ASSIGNMENT: All of the data that appears below is to be given again precisely as written.

+++ DATA FOR ANALYSIS

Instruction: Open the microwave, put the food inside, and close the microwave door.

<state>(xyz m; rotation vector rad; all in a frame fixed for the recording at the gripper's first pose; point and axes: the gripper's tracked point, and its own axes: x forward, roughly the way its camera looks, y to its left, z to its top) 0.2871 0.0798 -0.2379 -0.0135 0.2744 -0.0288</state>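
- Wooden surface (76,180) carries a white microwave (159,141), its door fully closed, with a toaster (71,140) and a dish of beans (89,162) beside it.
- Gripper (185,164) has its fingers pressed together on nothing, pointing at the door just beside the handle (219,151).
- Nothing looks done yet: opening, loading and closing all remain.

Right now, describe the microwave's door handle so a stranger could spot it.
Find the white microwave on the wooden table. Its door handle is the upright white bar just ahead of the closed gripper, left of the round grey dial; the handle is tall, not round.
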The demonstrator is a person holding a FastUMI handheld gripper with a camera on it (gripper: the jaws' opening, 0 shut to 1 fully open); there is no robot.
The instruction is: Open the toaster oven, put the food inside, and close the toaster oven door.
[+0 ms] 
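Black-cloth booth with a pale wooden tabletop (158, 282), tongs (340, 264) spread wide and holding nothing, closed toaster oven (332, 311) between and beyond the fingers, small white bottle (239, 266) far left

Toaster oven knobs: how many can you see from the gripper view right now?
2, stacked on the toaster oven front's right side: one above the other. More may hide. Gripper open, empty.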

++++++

COMPLETED TASK:
Instruction: Open the microwave, put the food inside, and close the microwave door.

<state>(xyz m; rotation vector rad; all in a frame fixed for the recording at the gripper's first pose; point and axes: the gripper's tracked point, and its own axes: x forward, roughly the way its camera looks, y to its left, z to its top) 0.2871 0.0798 -0.2379 -0.0135 0.2744 -0.0288</state>
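- Wooden surface (76,180) carries a white microwave (159,141), its door fully closed, with a toaster (71,140) and a dish of beans (89,162) beside it.
- Gripper (185,164) has its fingers pressed together on nothing, pointing at the door just beside the handle (219,151).
- Nothing looks done yet: opening, loading and closing all remain.

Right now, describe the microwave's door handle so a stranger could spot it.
Find the white microwave on the wooden table. Its door handle is the upright white bar just ahead of the closed gripper, left of the round grey dial; the handle is tall, not round.
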The demonstrator is a person holding a FastUMI handheld gripper with a camera on it (gripper: the jaws' opening, 0 shut to 1 fully open); there is no robot.
The instruction is: Open the toaster oven, put the food inside, and close the toaster oven door.
[+0 ms] 
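Black-cloth booth with a pale wooden tabletop (158, 282), tongs (340, 264) spread wide and holding nothing, closed toaster oven (332, 311) between and beyond the fingers, small white bottle (239, 266) far left

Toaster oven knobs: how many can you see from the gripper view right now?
2, stacked on the toaster oven front's right side: one above the other. More may hide. Gripper open, empty.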

This finishes the response to the exercise.